Nate is just nine years old but is already becoming bilingual in English and Mandarin. Nate also takes Tae Kwon Do lessons and is able to compete and excel with no restrictions in a sport he loves. His mother, Tiffaney, is not only impressed with her son’s educational and recreational progress, but with what a normal third grade boy he is.

When Tiffaney and Jeffrey Foster decided to give their five-year-old daughter, Claire, a sibling it took 13 months of adoption proceedings before the Fosters learned they were receiving a son, Nathaniel, from China. Nate was on an international adoption list for children with special needs, due to his cleft lip and palate. Shortly after Nate’s fourth birthday, the Fosters travelled to China to bring him home to Indiana. The Fosters’ travel mates, who were adopting their second child from China, both worked in medicine for IU Health (one a pediatric cardiologist at Riley at IU Health, the other an attending physician) and suggested the Fosters see Dr. Havlik to help repair Nate’s anomalies.

Nate had undergone cleft palate repair surgery while in adoptive service’s custody, but Dr. Havlik determined Nate would need surgery to revise his cleft lip and a complete rhinoplasty to correct the form of his nose.

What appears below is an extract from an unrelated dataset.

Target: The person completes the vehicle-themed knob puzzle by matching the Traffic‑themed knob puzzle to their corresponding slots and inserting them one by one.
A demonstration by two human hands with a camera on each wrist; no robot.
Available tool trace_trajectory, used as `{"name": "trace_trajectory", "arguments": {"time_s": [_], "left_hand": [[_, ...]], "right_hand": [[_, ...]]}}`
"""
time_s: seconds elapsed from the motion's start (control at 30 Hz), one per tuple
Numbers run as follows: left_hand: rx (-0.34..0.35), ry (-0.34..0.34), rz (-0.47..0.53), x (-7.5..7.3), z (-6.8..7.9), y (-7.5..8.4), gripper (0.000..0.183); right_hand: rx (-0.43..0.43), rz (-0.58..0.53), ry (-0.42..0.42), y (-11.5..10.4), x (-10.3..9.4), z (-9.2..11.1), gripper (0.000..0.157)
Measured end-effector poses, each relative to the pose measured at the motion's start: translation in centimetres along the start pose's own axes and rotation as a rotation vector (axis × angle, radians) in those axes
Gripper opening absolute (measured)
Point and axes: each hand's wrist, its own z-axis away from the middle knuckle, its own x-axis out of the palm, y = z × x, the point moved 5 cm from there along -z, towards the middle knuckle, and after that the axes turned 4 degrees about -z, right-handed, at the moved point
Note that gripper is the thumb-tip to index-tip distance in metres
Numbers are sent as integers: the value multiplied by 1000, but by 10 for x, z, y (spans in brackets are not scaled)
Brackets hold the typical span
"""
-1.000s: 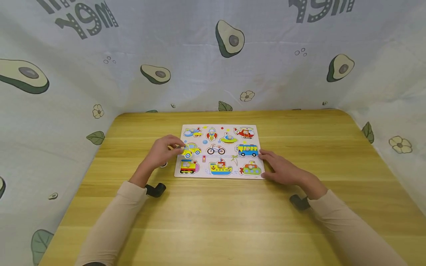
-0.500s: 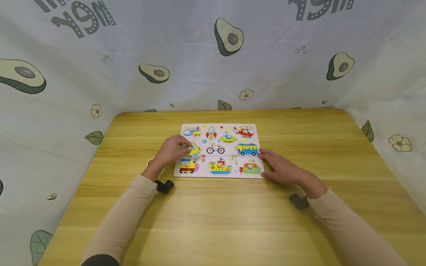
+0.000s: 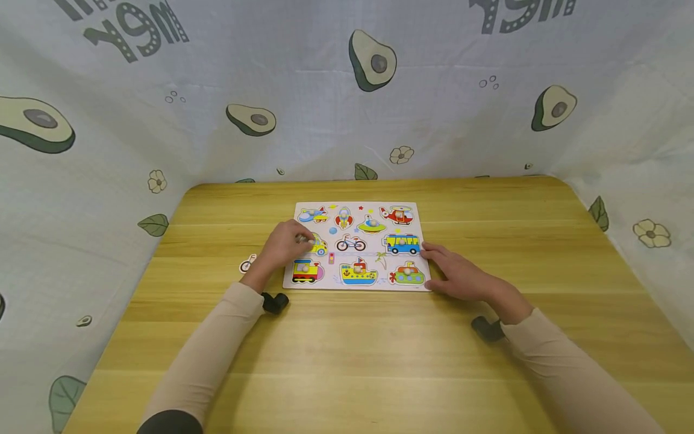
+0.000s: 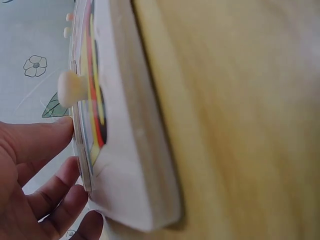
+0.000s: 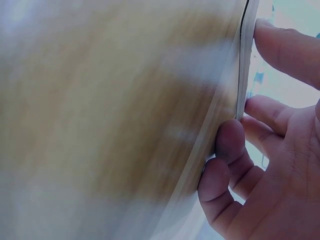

Nate will require additional surgeries, but is currently in a “holding pattern” with his orthodontist, dentist and Dr. Havlik, waiting to have further development of his permanent teeth. Nate’s multi-specialty team, including his orthodontist and dentist who practice outside of Riley at IU Health, work seamlessly with Dr. Havlik ensuring Nate’s comprehensive care and reassuring his parents who appreciate the attentive, personalized team designed to care for Nate.

“We are pleased Nate could benefit from both our medical and camp programs," Dr. Robert Havlik said of Nate's progress. "We expect that he will continue to have a great outcome from his treatment.”

In addition to learning Mandarin and Tae Kwon Do, Nate does all the same activities as his classmates. Nate also attends the About Face week-long retreat for Riley at IU Health Cleft and Craniofacial patients. “[It] was the best thing we’ve ever done for him,” Tiffaney says on the choice to send him to camp. “I cannot say enough about the staff, the kids and how they treat each other and how it makes kids love themselves. It is something we will participate in every year, without a question.” Camp About Face and Nate’s care team continue to work with the Fosters, and Tiffaney says they “could not have been more fortunate”.